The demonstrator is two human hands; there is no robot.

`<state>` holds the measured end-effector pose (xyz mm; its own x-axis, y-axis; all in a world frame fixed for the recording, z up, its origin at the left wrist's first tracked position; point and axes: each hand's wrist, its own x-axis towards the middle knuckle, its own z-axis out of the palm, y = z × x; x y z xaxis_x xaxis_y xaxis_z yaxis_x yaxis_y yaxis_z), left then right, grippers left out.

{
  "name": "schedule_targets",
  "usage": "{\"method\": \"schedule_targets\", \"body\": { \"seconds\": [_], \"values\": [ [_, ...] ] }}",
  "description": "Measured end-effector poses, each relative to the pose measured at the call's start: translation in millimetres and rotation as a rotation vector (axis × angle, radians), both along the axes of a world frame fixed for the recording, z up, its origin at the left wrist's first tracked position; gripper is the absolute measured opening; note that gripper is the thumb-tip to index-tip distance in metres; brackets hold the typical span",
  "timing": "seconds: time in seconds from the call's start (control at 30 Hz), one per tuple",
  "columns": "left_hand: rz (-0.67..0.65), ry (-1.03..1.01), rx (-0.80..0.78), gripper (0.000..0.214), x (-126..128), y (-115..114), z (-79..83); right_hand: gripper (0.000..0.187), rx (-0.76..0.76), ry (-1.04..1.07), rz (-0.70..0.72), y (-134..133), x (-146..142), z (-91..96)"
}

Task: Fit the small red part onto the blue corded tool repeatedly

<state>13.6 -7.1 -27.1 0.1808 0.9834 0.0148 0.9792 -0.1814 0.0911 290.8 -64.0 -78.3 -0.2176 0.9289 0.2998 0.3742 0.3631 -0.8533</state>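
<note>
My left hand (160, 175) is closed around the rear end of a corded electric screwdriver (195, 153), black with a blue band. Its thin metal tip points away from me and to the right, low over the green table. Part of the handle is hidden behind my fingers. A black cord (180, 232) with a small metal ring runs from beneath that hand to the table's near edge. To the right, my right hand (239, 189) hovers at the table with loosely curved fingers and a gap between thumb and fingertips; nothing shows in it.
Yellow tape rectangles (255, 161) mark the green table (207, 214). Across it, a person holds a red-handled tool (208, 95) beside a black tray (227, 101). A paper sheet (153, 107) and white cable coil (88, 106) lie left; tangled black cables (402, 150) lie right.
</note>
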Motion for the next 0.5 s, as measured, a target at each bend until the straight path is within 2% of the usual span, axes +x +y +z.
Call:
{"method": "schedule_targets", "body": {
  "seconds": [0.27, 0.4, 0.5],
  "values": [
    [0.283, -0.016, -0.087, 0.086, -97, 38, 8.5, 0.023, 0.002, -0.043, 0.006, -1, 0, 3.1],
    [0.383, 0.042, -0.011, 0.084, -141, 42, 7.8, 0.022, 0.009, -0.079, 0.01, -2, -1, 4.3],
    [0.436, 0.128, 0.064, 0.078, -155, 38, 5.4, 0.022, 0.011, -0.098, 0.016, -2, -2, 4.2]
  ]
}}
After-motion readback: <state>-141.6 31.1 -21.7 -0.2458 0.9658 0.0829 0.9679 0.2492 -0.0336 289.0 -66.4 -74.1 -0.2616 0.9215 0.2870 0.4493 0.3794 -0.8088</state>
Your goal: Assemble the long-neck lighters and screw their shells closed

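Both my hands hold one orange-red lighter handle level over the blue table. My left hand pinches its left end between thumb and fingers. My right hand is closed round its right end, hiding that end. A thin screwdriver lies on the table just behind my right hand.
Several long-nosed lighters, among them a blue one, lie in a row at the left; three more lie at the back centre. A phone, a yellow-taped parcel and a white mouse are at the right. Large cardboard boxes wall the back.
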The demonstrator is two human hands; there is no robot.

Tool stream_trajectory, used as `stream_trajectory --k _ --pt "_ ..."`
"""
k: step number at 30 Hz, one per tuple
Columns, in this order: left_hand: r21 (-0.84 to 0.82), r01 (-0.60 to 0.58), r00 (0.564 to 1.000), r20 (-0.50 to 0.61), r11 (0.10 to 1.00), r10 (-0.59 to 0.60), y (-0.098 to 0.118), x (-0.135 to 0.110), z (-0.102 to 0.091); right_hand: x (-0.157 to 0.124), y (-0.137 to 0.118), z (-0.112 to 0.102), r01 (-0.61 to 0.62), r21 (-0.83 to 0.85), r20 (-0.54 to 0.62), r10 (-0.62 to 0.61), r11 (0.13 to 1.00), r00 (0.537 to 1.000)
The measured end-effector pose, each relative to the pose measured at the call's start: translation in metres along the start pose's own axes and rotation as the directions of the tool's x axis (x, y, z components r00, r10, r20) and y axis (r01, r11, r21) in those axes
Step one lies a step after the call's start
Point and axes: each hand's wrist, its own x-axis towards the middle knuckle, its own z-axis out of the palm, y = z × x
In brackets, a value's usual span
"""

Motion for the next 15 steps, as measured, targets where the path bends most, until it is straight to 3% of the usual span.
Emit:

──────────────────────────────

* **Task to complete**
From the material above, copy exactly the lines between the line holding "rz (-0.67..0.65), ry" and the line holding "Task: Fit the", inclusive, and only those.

* **Response**
  "columns": "left_hand: rz (-0.67..0.65), ry (-1.03..1.01), rx (-0.80..0.78), gripper (0.000..0.214), x (-126..128), y (-115..114), z (-79..83); right_hand: gripper (0.000..0.187), rx (-0.76..0.76), ry (-1.04..1.07), rz (-0.70..0.72), y (-134..133), x (-146..142), z (-91..96)"
}

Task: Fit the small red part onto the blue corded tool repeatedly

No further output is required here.